Work order.
Exactly reproduce each line of the listing that follows.

Content starts

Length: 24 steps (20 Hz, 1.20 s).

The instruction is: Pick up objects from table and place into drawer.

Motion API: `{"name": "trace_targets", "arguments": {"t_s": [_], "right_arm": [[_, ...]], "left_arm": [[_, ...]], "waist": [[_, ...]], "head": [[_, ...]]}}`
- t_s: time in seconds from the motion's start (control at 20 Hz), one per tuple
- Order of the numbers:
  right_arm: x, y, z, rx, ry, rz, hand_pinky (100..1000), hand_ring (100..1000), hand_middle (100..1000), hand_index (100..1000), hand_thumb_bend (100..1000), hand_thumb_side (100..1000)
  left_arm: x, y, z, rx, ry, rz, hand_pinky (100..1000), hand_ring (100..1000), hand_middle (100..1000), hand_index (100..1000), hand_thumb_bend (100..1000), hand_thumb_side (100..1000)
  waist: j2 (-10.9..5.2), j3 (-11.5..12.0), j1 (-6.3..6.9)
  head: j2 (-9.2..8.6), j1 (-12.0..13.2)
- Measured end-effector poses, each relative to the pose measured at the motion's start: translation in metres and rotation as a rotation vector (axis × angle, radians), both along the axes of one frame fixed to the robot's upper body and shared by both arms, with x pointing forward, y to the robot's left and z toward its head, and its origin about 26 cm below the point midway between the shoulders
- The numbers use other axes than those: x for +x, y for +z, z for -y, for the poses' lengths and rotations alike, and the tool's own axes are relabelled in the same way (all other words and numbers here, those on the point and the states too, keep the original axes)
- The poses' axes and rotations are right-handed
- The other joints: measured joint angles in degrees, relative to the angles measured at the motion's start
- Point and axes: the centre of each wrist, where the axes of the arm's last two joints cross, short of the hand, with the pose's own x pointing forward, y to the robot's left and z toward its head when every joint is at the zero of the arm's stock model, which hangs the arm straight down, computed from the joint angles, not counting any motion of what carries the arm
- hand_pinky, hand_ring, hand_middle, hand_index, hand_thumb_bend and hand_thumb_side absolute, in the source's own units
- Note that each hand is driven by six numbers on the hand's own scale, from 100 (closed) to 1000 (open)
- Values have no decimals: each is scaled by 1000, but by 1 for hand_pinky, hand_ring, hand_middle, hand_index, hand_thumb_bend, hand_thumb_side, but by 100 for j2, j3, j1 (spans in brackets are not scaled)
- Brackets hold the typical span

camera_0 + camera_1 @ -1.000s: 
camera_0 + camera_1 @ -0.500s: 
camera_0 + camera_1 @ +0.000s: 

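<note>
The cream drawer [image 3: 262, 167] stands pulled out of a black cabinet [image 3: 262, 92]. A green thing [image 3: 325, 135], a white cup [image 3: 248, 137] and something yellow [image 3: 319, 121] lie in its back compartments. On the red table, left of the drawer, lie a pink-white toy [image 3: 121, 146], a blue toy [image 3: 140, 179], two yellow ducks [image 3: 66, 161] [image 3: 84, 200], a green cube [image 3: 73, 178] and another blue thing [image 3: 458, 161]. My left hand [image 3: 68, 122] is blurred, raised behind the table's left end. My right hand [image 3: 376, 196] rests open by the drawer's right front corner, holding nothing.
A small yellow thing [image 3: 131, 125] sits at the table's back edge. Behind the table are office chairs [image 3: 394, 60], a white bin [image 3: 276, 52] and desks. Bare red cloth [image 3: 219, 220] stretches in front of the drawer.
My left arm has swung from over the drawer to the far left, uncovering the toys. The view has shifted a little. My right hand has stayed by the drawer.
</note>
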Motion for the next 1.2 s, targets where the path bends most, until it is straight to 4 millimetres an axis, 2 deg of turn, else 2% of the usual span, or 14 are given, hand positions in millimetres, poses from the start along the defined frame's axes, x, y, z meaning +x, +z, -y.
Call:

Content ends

Solution to the problem.
Length: 24 steps (20 Hz, 1.20 s).

The instruction is: Pick up objects from table and place into drawer.

Motion API: `{"name": "trace_targets", "arguments": {"t_s": [_], "right_arm": [[_, ...]], "left_arm": [[_, ...]], "waist": [[_, ...]], "head": [[_, ...]]}}`
- t_s: time in seconds from the motion's start (control at 20 Hz), one per tuple
- Order of the numbers:
  right_arm: x, y, z, rx, ry, rz, hand_pinky (100..1000), hand_ring (100..1000), hand_middle (100..1000), hand_index (100..1000), hand_thumb_bend (100..1000), hand_thumb_side (100..1000)
  left_arm: x, y, z, rx, ry, rz, hand_pinky (100..1000), hand_ring (100..1000), hand_middle (100..1000), hand_index (100..1000), hand_thumb_bend (100..1000), hand_thumb_side (100..1000)
  waist: j2 (-10.9..5.2), j3 (-11.5..12.0), j1 (-6.3..6.9)
  head: j2 (-9.2..8.6), j1 (-12.0..13.2)
- Measured end-effector poses, each relative to the pose measured at the motion's start: translation in metres and rotation as a rotation vector (axis × angle, radians), both along the axes of one frame fixed to the robot's upper body and shared by both arms, with x pointing forward, y to the robot's left and z toward its head, and its origin about 26 cm below the point midway between the shoulders
- The numbers use other axes than those: x for +x, y for +z, z for -y, for the poses' lengths and rotations alike, and the tool's own axes are relabelled in the same way (all other words and numbers here, those on the point and the states too, keep the original axes)
- The poses' axes and rotations are right-handed
- The other joints: measured joint angles in degrees, relative to the angles measured at the motion's start
- Point and axes: the centre of each wrist, where the axes of the arm's last two joints cross, short of the hand, with the pose's own x pointing forward, y to the robot's left and z toward its head when every joint is at the zero of the arm's stock model, which hangs the arm straight down, computed from the joint angles, not counting any motion of what carries the arm
- hand_pinky, hand_ring, hand_middle, hand_index, hand_thumb_bend and hand_thumb_side absolute, in the source's own units
- Note that each hand is driven by six numbers on the hand's own scale, from 100 (closed) to 1000 (open)
- Values have no decimals: each is scaled by 1000, but by 1 for hand_pinky, hand_ring, hand_middle, hand_index, hand_thumb_bend, hand_thumb_side, but by 100 for j2, j3, j1 (spans in brackets are not scaled)
- Brackets hold the typical span

camera_0 + camera_1 @ -1.000s: 
camera_0 + camera_1 @ -0.500s: 
camera_0 + camera_1 @ +0.000s: 

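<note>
The cream drawer [image 3: 262, 167] stands pulled out of a black cabinet [image 3: 262, 92]. A green thing [image 3: 325, 135], a white cup [image 3: 248, 137] and something yellow [image 3: 319, 121] lie in its back compartments. On the red table, left of the drawer, lie a pink-white toy [image 3: 121, 146], a blue toy [image 3: 140, 179], two yellow ducks [image 3: 66, 161] [image 3: 84, 200], a green cube [image 3: 73, 178] and another blue thing [image 3: 458, 161]. My left hand [image 3: 68, 122] is blurred, raised behind the table's left end. My right hand [image 3: 376, 196] rests open by the drawer's right front corner, holding nothing.
A small yellow thing [image 3: 131, 125] sits at the table's back edge. Behind the table are office chairs [image 3: 394, 60], a white bin [image 3: 276, 52] and desks. Bare red cloth [image 3: 219, 220] stretches in front of the drawer.
My left arm has swung from over the drawer to the far left, uncovering the toys. The view has shifted a little. My right hand has stayed by the drawer.
</note>
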Motion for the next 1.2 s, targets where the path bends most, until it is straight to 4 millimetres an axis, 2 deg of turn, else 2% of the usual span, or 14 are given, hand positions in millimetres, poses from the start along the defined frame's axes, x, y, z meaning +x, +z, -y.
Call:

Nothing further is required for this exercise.